- _What you should do_
Write out the listing below without alteration, omitting its pictures.

- _Collected data_

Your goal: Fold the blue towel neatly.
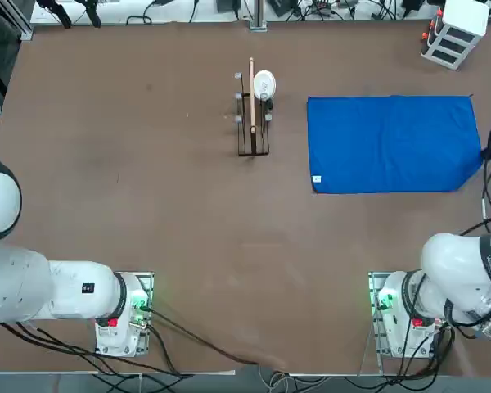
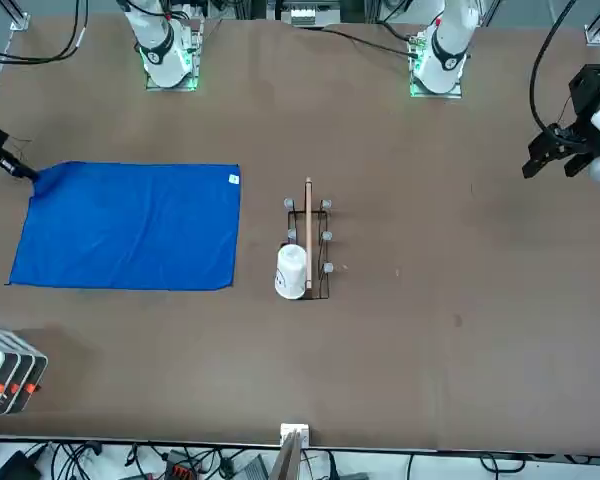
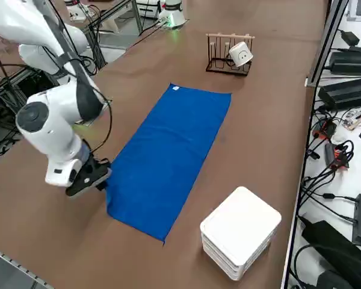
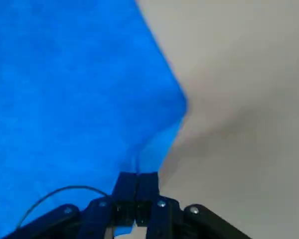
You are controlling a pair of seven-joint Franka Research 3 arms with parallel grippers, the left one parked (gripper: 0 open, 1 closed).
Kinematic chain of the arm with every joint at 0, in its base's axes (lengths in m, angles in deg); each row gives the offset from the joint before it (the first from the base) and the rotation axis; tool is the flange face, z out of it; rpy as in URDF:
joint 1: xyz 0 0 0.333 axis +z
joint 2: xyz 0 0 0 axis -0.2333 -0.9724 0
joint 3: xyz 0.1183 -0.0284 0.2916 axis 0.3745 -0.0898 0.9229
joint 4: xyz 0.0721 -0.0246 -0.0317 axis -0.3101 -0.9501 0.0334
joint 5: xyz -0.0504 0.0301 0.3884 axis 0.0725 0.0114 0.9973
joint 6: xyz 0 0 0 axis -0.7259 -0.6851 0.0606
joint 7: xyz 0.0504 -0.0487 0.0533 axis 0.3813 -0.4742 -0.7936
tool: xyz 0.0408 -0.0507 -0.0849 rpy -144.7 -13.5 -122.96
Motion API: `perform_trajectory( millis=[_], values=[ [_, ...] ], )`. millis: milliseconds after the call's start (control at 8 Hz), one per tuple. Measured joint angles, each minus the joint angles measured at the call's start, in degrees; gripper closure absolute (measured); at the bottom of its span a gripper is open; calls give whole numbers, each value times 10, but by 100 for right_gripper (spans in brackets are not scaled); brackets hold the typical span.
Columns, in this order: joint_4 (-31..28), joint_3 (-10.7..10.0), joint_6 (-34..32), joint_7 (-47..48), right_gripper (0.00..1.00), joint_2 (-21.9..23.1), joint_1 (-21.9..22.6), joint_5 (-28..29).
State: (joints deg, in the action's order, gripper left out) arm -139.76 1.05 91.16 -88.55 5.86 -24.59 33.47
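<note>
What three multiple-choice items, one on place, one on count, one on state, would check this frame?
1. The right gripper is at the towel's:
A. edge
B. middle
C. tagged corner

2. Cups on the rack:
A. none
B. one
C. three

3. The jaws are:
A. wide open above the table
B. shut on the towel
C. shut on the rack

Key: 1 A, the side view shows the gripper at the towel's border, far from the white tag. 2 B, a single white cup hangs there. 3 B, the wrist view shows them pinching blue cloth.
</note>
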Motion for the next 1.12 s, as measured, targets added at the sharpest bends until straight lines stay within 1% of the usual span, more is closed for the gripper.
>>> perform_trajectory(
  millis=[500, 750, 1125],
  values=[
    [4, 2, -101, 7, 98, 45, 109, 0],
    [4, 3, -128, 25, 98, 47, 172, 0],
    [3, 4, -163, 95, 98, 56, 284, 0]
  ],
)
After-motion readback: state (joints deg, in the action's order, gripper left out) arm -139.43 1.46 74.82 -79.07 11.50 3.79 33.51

- _Task result_
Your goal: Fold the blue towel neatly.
You are controlling a pair of seven-joint Franka Research 3 arms with parallel grippers, the left one parked (gripper: 0 open, 1 closed).
Kinematic chain of the arm with every joint at 0, in its base's axes (lengths in m, angles in deg); each row gives the offset from the joint before it (the first from the base) and the rotation axis; tool is the flange face, z out of it; rpy as in URDF:
joint 1: xyz 0 0 0.333 axis +z
joint 2: xyz 0 0 0 axis -0.2333 -0.9724 0
joint 3: xyz 0.1183 -0.0284 0.2916 axis 0.3745 -0.0898 0.9229
joint 4: xyz 0.0721 -0.0246 -0.0317 axis -0.3101 -0.9501 0.0334
joint 5: xyz -0.0504 0.0301 0.3884 axis 0.0725 0.0114 0.9973
joint 6: xyz 0 0 0 axis -0.7259 -0.6851 0.0606
joint 7: xyz 0.0504 -0.0487 0.0533 axis 0.3813 -0.4742 -0.7936
tool: xyz 0.0408 -0.0507 -0.0849 rpy -144.7 -13.5 -122.96
Motion API: `perform_trajectory( millis=[_], values=[ [_, ...] ], )`. millis: milliseconds after the call's start (control at 8 Hz), one per tuple. Measured joint angles, each minus the joint angles measured at the call's start, in degrees; gripper closure absolute (measured); at the bottom of its span a gripper is open; calls give whole numbers, each value times 10, but by 100 for right_gripper (spans in brackets are not scaled); brackets hold the typical span.
Columns, in this order: joint_4 (-31..28), joint_3 (-10.7..10.0), joint_6 (-34..32), joint_7 (-47..48), right_gripper (0.00..1.00), joint_2 (-21.9..23.1), joint_1 (-21.9..22.6), joint_5 (-28..29).
State: (joints deg, in the action's order, gripper left out) arm -139.76 1.05 91.16 -88.55 5.86 -24.59 33.47
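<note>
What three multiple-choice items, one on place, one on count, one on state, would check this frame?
1. The right gripper is at the towel's:
A. edge
B. middle
C. tagged corner

2. Cups on the rack:
A. none
B. one
C. three

3. The jaws are:
A. wide open above the table
B. shut on the towel
C. shut on the rack

Key: 1 A, the side view shows the gripper at the towel's border, far from the white tag. 2 B, a single white cup hangs there. 3 B, the wrist view shows them pinching blue cloth.
</note>
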Motion for the next 1.12 s, as measured, targets added at the sharpest bends until straight lines stay within 1% of the usual span, more is closed for the gripper.
>>> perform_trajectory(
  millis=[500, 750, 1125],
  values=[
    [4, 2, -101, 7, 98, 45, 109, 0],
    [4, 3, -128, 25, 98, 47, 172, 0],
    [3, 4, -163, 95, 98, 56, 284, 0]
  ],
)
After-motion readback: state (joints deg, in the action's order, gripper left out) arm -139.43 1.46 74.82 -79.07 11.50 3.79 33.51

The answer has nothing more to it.